- **YOUR INSTRUCTIONS**
Check each line of the data for the string "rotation". Report how many have it, and give nothing else.

- **DATA EXTRACTS**
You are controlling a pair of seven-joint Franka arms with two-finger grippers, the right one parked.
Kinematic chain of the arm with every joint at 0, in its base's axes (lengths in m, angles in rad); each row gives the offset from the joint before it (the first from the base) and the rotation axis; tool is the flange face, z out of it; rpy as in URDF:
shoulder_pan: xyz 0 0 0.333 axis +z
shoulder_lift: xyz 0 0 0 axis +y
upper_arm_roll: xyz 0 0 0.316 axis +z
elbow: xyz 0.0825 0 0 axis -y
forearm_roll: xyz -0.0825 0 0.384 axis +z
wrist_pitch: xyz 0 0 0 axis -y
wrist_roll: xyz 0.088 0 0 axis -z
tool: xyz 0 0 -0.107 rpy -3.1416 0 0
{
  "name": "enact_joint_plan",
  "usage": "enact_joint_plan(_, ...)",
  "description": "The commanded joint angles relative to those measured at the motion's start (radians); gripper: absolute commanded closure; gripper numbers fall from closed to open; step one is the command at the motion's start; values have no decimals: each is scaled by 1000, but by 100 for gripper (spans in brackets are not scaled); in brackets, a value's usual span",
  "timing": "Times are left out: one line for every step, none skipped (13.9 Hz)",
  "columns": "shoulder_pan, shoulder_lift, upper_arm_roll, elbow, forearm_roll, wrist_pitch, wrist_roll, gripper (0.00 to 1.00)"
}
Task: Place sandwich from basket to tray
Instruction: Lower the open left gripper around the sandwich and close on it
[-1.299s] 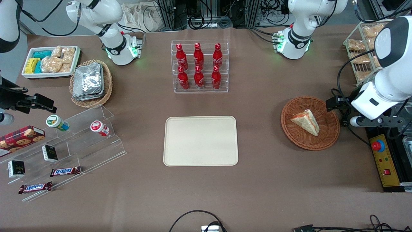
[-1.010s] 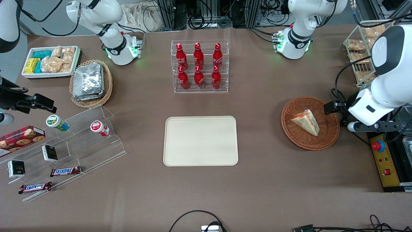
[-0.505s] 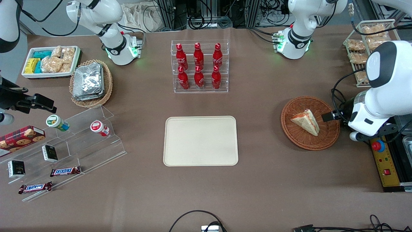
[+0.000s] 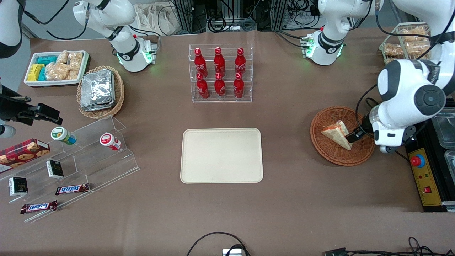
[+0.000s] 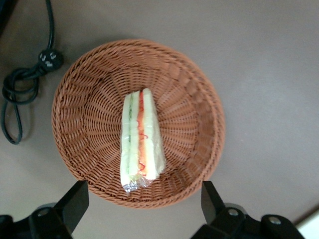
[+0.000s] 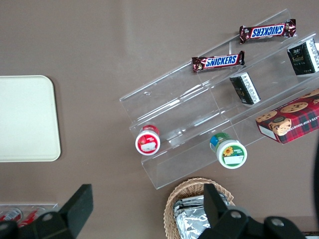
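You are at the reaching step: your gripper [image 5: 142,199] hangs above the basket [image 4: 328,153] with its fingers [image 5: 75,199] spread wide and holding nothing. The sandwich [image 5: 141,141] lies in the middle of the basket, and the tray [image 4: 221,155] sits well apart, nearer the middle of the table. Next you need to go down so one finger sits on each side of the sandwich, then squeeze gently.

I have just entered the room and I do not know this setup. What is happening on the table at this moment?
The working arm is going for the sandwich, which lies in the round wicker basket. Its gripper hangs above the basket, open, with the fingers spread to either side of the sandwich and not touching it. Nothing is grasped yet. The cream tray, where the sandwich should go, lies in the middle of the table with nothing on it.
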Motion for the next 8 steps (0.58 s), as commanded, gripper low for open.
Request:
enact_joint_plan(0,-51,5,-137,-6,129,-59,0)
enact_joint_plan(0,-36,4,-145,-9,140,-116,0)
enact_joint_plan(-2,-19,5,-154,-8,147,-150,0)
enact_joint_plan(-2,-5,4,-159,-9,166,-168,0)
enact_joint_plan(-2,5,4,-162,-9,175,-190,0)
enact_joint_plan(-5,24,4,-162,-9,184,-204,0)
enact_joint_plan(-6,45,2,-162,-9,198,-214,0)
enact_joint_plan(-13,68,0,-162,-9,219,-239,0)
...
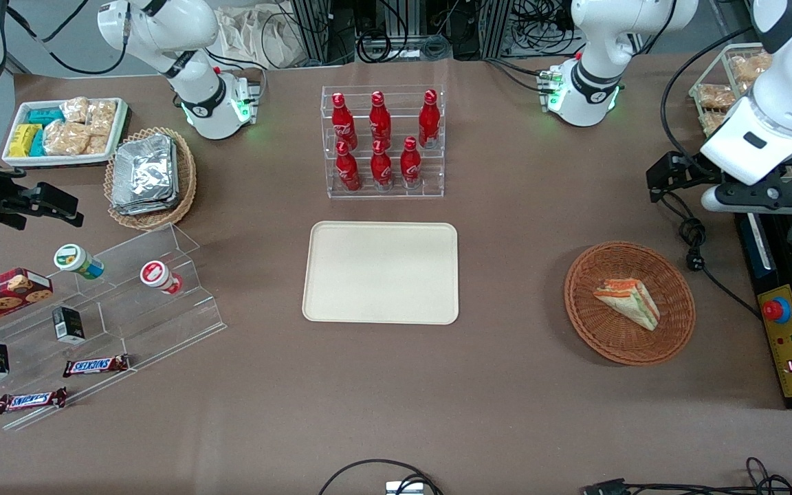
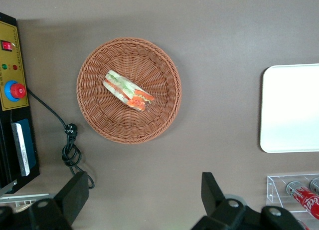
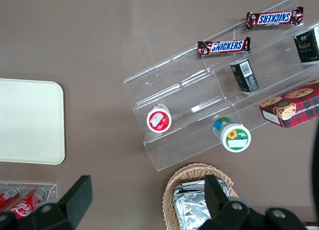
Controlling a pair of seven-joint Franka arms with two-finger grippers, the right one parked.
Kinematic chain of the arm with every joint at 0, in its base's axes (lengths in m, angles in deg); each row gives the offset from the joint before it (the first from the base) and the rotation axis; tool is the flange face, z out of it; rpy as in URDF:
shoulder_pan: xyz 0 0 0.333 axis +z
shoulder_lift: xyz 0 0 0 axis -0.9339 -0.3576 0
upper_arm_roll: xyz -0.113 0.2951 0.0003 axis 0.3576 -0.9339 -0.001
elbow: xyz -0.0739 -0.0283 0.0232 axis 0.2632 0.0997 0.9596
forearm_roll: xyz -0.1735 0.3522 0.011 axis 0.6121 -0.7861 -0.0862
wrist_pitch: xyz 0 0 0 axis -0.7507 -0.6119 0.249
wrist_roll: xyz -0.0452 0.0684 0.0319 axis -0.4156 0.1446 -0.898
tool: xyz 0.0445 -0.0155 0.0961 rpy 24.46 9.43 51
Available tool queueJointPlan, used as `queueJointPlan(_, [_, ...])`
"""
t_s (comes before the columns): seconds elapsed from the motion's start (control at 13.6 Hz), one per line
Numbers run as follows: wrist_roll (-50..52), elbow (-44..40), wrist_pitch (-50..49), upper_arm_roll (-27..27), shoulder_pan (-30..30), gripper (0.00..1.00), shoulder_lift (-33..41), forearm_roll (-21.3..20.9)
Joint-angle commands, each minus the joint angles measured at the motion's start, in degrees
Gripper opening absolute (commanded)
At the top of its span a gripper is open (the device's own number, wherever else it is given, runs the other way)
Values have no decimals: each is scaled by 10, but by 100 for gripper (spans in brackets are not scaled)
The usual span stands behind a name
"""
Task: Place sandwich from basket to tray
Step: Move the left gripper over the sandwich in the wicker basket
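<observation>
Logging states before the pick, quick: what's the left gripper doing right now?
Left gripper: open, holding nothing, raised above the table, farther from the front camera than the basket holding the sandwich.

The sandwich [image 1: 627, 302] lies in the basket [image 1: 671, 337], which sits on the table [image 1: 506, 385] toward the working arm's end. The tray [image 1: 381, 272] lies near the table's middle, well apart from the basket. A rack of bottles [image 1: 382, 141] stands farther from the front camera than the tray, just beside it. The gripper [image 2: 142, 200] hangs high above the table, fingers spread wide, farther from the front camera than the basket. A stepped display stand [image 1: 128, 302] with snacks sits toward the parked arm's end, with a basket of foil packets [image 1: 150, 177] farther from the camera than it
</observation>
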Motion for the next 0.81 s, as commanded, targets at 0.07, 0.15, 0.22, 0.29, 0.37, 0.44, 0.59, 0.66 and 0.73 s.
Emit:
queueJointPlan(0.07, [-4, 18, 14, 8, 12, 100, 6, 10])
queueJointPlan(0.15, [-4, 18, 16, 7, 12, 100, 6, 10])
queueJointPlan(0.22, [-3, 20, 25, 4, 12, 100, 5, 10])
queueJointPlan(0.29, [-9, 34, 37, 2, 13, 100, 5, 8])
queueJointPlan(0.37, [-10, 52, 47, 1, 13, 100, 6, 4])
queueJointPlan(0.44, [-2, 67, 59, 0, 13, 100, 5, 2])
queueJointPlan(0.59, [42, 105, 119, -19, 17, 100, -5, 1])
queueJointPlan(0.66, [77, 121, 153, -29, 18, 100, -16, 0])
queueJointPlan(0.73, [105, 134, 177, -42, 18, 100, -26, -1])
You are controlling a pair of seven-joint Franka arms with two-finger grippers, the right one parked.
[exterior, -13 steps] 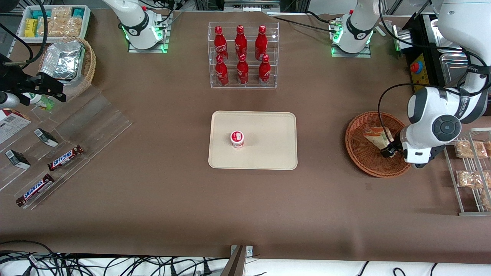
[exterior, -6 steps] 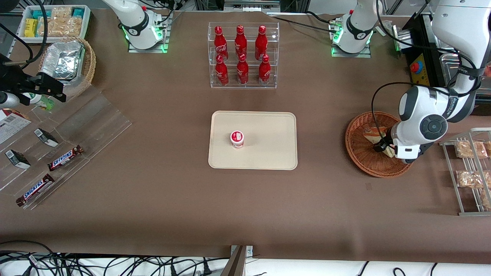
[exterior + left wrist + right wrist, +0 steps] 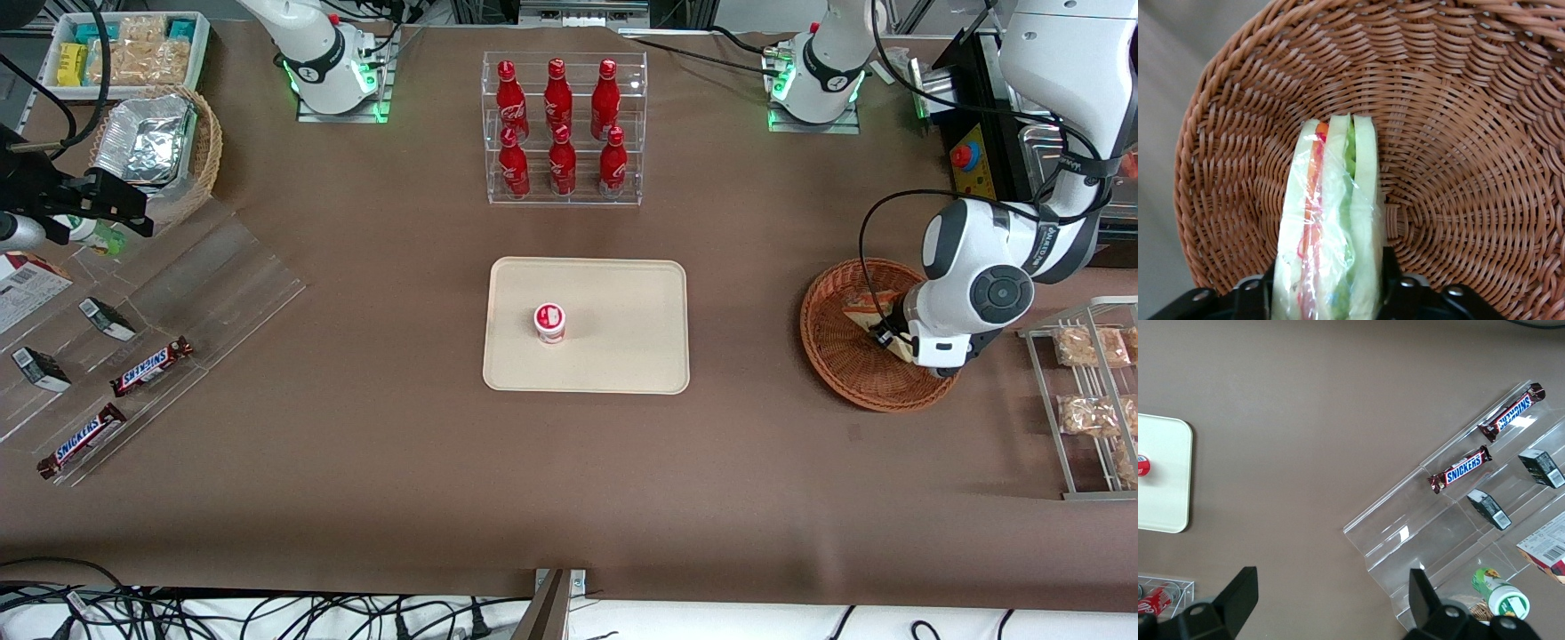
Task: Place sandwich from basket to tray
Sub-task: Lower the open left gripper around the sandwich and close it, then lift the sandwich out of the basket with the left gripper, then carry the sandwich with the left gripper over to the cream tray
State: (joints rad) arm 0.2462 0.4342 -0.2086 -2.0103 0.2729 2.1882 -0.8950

- **ANSWER BELOW**
2